__Task to carry out__:
Every record is to be transcribed exactly as written.

__Data excerpts__:
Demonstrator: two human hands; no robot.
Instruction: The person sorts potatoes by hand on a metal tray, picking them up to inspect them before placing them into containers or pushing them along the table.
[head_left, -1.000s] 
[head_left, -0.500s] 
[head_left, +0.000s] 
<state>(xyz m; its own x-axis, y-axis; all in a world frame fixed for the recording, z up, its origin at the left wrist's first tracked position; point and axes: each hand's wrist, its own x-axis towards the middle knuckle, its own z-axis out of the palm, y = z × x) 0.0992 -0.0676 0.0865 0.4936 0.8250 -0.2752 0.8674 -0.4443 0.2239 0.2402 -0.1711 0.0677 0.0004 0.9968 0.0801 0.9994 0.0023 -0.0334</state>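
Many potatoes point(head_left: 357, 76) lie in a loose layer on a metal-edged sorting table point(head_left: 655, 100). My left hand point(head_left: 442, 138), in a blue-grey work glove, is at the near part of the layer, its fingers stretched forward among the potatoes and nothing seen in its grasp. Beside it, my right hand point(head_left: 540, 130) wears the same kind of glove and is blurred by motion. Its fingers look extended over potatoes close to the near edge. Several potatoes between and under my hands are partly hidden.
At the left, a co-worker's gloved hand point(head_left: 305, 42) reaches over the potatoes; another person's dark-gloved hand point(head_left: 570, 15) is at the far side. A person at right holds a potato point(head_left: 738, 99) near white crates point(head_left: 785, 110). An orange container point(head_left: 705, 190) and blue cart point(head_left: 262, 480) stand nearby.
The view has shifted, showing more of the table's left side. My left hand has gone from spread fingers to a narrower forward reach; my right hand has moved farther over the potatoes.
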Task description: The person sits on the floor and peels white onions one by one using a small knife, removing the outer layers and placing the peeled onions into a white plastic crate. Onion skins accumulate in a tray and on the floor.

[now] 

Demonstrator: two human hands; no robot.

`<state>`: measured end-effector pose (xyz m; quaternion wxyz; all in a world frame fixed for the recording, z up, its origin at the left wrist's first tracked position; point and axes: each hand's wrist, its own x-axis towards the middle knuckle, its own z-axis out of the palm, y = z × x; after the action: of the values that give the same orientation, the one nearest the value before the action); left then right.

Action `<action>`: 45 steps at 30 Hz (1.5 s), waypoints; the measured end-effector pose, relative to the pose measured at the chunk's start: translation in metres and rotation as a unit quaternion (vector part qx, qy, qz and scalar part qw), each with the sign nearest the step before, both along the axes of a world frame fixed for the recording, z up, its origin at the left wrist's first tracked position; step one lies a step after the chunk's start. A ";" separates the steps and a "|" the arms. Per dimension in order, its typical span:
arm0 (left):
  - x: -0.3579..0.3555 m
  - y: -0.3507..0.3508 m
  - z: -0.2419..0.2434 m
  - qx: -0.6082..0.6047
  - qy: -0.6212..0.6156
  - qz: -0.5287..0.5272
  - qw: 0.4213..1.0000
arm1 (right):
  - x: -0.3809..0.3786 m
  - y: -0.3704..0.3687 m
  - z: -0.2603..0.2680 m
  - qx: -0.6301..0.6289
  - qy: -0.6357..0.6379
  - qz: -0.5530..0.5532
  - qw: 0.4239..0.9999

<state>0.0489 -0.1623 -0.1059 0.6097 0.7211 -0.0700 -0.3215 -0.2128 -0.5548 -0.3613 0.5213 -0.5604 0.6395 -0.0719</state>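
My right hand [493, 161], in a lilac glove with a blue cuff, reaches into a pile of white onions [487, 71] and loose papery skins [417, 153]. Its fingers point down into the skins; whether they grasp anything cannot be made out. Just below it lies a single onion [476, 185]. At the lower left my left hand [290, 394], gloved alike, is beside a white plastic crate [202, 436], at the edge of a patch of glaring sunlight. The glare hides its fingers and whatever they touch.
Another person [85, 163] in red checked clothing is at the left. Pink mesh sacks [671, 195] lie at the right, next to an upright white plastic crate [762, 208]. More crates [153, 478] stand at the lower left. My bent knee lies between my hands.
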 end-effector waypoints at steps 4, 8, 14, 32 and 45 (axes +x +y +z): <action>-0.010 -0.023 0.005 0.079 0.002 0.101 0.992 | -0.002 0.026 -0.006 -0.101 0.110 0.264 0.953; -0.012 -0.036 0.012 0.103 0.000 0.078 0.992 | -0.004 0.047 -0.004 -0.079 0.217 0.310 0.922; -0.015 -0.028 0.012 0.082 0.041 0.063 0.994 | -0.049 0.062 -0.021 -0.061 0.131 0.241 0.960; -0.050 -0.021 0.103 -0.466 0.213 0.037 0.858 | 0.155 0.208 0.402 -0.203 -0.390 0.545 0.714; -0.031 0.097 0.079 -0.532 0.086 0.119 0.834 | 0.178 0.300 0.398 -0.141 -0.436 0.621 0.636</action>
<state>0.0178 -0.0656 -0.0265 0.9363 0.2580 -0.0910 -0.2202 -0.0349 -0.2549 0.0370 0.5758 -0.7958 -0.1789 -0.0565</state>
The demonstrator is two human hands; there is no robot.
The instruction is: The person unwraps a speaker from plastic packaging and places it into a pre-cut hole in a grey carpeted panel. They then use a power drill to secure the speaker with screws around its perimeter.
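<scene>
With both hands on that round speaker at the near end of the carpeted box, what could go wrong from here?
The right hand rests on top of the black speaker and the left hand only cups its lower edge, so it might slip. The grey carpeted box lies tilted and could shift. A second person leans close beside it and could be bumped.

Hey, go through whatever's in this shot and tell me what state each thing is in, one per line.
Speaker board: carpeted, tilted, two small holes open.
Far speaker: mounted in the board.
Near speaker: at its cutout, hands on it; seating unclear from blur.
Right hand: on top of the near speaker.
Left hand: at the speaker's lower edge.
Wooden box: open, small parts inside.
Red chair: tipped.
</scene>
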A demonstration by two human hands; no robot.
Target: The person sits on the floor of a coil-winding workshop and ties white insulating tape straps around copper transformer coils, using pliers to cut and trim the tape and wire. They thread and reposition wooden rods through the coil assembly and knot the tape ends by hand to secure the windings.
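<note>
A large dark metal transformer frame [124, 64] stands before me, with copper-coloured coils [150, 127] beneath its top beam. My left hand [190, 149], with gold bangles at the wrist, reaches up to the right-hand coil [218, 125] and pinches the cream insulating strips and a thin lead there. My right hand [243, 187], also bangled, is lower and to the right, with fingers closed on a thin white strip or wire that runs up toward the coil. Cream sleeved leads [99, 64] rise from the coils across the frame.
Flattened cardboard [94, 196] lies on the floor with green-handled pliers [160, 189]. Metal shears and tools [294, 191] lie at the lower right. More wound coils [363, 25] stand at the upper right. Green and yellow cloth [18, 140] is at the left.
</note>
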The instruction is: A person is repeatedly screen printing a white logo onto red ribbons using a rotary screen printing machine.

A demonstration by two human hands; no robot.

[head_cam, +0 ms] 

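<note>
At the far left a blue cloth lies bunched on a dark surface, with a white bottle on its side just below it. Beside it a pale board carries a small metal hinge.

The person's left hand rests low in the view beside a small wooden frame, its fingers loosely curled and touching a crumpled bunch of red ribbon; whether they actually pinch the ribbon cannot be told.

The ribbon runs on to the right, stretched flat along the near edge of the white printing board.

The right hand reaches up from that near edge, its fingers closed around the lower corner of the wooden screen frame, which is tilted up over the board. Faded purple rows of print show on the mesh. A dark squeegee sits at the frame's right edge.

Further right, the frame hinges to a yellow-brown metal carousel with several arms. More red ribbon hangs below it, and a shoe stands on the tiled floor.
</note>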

__Task response__:
Demonstrator: two human hands; no robot.
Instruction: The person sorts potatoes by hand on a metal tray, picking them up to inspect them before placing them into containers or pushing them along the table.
[head_left, -1.000s] 
[head_left, -0.500s] 
[head_left, +0.000s] 
<state>(xyz m; its own x-axis, y-axis; all in a world frame fixed for the recording, z up, its origin at the left wrist's first tracked position; point and axes: each hand's wrist, its own x-axis towards the middle knuckle, its own z-axis out of the palm, y = z × x) 0.0992 -0.0676 0.0865 0.4936 0.8250 -0.2752 0.8674 -0.4443 0.2239 0.2402 -0.1711 0.0677 0.0004 0.9968 0.0801 0.9994 0.0023 -0.0334</state>
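Many potatoes point(head_left: 357, 76) lie in a loose layer on a metal-edged sorting table point(head_left: 655, 100). My left hand point(head_left: 442, 138), in a blue-grey work glove, is at the near part of the layer, its fingers stretched forward among the potatoes and nothing seen in its grasp. Beside it, my right hand point(head_left: 540, 130) wears the same kind of glove and is blurred by motion. Its fingers look extended over potatoes close to the near edge. Several potatoes between and under my hands are partly hidden.
At the left, a co-worker's gloved hand point(head_left: 305, 42) reaches over the potatoes; another person's dark-gloved hand point(head_left: 570, 15) is at the far side. A person at right holds a potato point(head_left: 738, 99) near white crates point(head_left: 785, 110). An orange container point(head_left: 705, 190) and blue cart point(head_left: 262, 480) stand nearby.
The view has shifted, showing more of the table's left side. My left hand has gone from spread fingers to a narrower forward reach; my right hand has moved farther over the potatoes.
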Task description: The person sits on the floor and peels white onions one by one using a small knife, removing the outer layers and placing the peeled onions into a white plastic crate. Onion skins accumulate in a tray and on the floor.

[now] 

Demonstrator: two human hands; no robot.

`<state>`: measured end-effector pose (xyz m; quaternion wxyz; all in a world frame fixed for the recording, z up, its origin at the left wrist's first tracked position; point and axes: each hand's wrist, its own x-axis towards the middle knuckle, its own z-axis out of the palm, y = z × x; after the action: of the values that give the same orientation, the one nearest the value before the action); left then right.

Action `<action>`: 45 steps at 30 Hz (1.5 s), waypoints; the measured end-effector pose, relative to the pose measured at the chunk's start: translation in metres and rotation as a unit quaternion (vector part qx, qy, qz and scalar part qw), each with the sign nearest the step before, both along the axes of a world frame fixed for the recording, z up, its origin at the left wrist's first tracked position; step one lies a step after the chunk's start. A ";" separates the steps and a "|" the arms. Per dimension in order, its typical span:
arm0 (left):
  - x: -0.3579..0.3555 m
  - y: -0.3507..0.3508 m
  - z: -0.2419..0.2434 m
  - qx: -0.6082..0.6047
  - qy: -0.6212..0.6156
  - qz: -0.5287..0.5272
  - qw: 0.4213..1.0000
arm1 (right):
  - x: -0.3809..0.3786 m
  - y: -0.3704..0.3687 m
  - z: -0.2603..0.2680 m
  - qx: -0.6301..0.6289
  - qy: -0.6357..0.6379
  - qz: -0.5530..0.5532
  - qw: 0.4239..0.9999

<state>0.0489 -0.1623 -0.1059 0.6097 0.7211 -0.0700 -0.3215 -0.2128 -0.5548 -0.3613 0.5213 -0.5604 0.6395 -0.0719</state>
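My right hand [493, 161], in a lilac glove with a blue cuff, reaches into a pile of white onions [487, 71] and loose papery skins [417, 153]. Its fingers point down into the skins; whether they grasp anything cannot be made out. Just below it lies a single onion [476, 185]. At the lower left my left hand [290, 394], gloved alike, is beside a white plastic crate [202, 436], at the edge of a patch of glaring sunlight. The glare hides its fingers and whatever they touch.
Another person [85, 163] in red checked clothing is at the left. Pink mesh sacks [671, 195] lie at the right, next to an upright white plastic crate [762, 208]. More crates [153, 478] stand at the lower left. My bent knee lies between my hands.
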 end-effector waypoints at steps 4, 8, 14, 32 and 45 (axes +x +y +z): <action>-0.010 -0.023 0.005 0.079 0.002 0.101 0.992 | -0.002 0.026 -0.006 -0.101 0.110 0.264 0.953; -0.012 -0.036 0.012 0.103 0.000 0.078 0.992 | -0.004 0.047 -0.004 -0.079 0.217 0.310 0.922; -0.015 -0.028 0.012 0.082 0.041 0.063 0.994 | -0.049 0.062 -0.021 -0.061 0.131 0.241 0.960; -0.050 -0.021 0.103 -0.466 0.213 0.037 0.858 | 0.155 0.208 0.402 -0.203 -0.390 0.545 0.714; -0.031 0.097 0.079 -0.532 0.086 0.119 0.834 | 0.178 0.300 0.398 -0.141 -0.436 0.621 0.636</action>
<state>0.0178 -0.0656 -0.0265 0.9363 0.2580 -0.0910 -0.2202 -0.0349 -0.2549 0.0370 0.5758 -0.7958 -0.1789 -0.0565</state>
The demonstrator is two human hands; there is no robot.
The instruction is: The person unwraps a speaker from plastic packaging and places it into a pre-cut hole in a grey carpeted panel. They then use a power drill to secure the speaker with screws around its perimeter.
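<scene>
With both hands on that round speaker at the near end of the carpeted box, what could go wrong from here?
The right hand rests on top of the black speaker and the left hand only cups its lower edge, so it might slip. The grey carpeted box lies tilted and could shift. A second person leans close beside it and could be bumped.

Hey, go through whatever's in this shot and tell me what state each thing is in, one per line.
Speaker board: carpeted, tilted, two small holes open.
Far speaker: mounted in the board.
Near speaker: at its cutout, hands on it; seating unclear from blur.
Right hand: on top of the near speaker.
Left hand: at the speaker's lower edge.
Wooden box: open, small parts inside.
Red chair: tipped.
</scene>
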A demonstration by two human hands; no robot.
Target: The person sits on the floor of a coil-winding workshop and ties white insulating tape straps around copper transformer coils, using pliers to cut and trim the tape and wire. They thread and reposition wooden rods through the coil assembly and knot the tape ends by hand to secure the windings.
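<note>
A large dark metal transformer frame [124, 64] stands before me, with copper-coloured coils [150, 127] beneath its top beam. My left hand [190, 149], with gold bangles at the wrist, reaches up to the right-hand coil [218, 125] and pinches the cream insulating strips and a thin lead there. My right hand [243, 187], also bangled, is lower and to the right, with fingers closed on a thin white strip or wire that runs up toward the coil. Cream sleeved leads [99, 64] rise from the coils across the frame.
Flattened cardboard [94, 196] lies on the floor with green-handled pliers [160, 189]. Metal shears and tools [294, 191] lie at the lower right. More wound coils [363, 25] stand at the upper right. Green and yellow cloth [18, 140] is at the left.
</note>
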The instruction is: A person is repeatedly screen printing a white logo onto red ribbons using a rotary screen printing machine.

A demonstration by two human hands; no robot.

[head_cam, +0 ms] 

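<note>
At the far left a blue cloth lies bunched on a dark surface, with a white bottle on its side just below it. Beside it a pale board carries a small metal hinge.

The person's left hand rests low in the view beside a small wooden frame, its fingers loosely curled and touching a crumpled bunch of red ribbon; whether they actually pinch the ribbon cannot be told.

The ribbon runs on to the right, stretched flat along the near edge of the white printing board.

The right hand reaches up from that near edge, its fingers closed around the lower corner of the wooden screen frame, which is tilted up over the board. Faded purple rows of print show on the mesh. A dark squeegee sits at the frame's right edge.

Further right, the frame hinges to a yellow-brown metal carousel with several arms. More red ribbon hangs below it, and a shoe stands on the tiled floor.
</note>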

What the exercise asked for is now done.